### PROBLEM DESCRIPTION
Work out how many lines in the data include the string "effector"; reply with that number alone.
---------- MATERIAL TO PROCESS
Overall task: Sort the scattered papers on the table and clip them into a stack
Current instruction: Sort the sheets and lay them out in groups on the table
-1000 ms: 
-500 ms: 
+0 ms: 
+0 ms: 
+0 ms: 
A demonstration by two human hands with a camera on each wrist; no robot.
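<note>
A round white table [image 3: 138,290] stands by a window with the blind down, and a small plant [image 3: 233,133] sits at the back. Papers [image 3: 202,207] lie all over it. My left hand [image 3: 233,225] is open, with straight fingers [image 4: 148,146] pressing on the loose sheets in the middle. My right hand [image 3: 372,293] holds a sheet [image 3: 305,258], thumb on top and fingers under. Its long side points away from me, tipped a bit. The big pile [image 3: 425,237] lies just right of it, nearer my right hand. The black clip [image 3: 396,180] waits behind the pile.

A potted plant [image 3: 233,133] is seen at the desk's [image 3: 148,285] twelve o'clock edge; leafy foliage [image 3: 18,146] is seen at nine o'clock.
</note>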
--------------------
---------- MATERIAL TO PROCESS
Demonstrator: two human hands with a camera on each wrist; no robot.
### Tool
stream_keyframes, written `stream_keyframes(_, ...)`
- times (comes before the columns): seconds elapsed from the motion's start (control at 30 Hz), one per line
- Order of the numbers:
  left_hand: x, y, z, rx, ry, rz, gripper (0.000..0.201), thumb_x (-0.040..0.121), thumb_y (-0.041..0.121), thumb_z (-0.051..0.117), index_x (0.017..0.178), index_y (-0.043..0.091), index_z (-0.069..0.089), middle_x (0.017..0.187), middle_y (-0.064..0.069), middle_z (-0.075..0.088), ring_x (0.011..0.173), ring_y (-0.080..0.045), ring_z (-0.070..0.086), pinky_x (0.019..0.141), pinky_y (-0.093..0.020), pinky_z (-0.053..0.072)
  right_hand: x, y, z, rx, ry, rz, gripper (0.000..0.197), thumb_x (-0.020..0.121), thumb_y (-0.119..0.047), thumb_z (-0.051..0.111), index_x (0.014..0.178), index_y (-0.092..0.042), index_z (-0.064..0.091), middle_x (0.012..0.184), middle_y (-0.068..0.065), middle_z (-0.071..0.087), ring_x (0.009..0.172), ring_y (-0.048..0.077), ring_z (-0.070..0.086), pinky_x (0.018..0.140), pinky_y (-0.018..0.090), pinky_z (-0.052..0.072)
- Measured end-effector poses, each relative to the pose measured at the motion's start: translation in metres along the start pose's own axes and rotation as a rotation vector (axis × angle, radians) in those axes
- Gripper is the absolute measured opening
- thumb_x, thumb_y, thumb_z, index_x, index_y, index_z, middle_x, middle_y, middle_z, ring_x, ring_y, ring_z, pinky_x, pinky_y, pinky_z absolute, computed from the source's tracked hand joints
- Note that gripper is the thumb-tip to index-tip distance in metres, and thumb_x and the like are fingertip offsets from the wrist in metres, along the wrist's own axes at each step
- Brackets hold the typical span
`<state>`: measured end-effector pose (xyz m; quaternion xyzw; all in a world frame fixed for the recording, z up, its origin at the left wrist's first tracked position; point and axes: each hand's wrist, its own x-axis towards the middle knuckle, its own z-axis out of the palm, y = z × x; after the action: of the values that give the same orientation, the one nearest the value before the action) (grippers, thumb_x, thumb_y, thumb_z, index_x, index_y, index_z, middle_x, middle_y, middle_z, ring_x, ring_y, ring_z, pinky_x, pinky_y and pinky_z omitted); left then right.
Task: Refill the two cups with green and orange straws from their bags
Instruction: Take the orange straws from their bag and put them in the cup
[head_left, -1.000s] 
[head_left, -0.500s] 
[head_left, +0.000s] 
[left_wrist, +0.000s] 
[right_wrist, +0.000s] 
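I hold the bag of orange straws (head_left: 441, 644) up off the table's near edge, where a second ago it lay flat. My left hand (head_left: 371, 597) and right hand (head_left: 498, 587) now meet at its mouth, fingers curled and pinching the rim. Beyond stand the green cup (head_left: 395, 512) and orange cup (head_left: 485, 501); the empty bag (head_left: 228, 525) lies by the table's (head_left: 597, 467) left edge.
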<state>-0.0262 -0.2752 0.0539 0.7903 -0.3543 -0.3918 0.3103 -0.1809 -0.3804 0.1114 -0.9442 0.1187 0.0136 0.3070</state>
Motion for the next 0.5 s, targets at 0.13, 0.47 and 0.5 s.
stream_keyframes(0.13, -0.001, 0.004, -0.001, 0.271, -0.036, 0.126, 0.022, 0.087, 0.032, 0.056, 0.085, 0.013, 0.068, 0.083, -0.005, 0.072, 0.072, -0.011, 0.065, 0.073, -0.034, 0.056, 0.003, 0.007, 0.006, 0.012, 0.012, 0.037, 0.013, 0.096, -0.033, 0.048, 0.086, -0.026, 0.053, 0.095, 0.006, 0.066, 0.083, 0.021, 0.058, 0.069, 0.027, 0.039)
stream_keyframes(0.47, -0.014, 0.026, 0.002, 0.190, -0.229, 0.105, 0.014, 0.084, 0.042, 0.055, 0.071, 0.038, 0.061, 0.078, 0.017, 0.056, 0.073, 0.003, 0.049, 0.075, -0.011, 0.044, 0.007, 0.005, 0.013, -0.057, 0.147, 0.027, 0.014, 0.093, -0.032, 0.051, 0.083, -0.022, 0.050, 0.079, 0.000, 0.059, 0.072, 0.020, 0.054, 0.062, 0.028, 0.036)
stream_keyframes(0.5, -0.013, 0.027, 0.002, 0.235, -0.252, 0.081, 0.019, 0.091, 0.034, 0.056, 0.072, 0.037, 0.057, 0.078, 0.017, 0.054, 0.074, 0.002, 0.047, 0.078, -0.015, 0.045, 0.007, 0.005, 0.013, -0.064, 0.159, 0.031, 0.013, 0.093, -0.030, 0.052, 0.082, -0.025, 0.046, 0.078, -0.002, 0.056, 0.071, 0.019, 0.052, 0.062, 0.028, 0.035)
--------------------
### ANSWER TO THE EXERCISE
2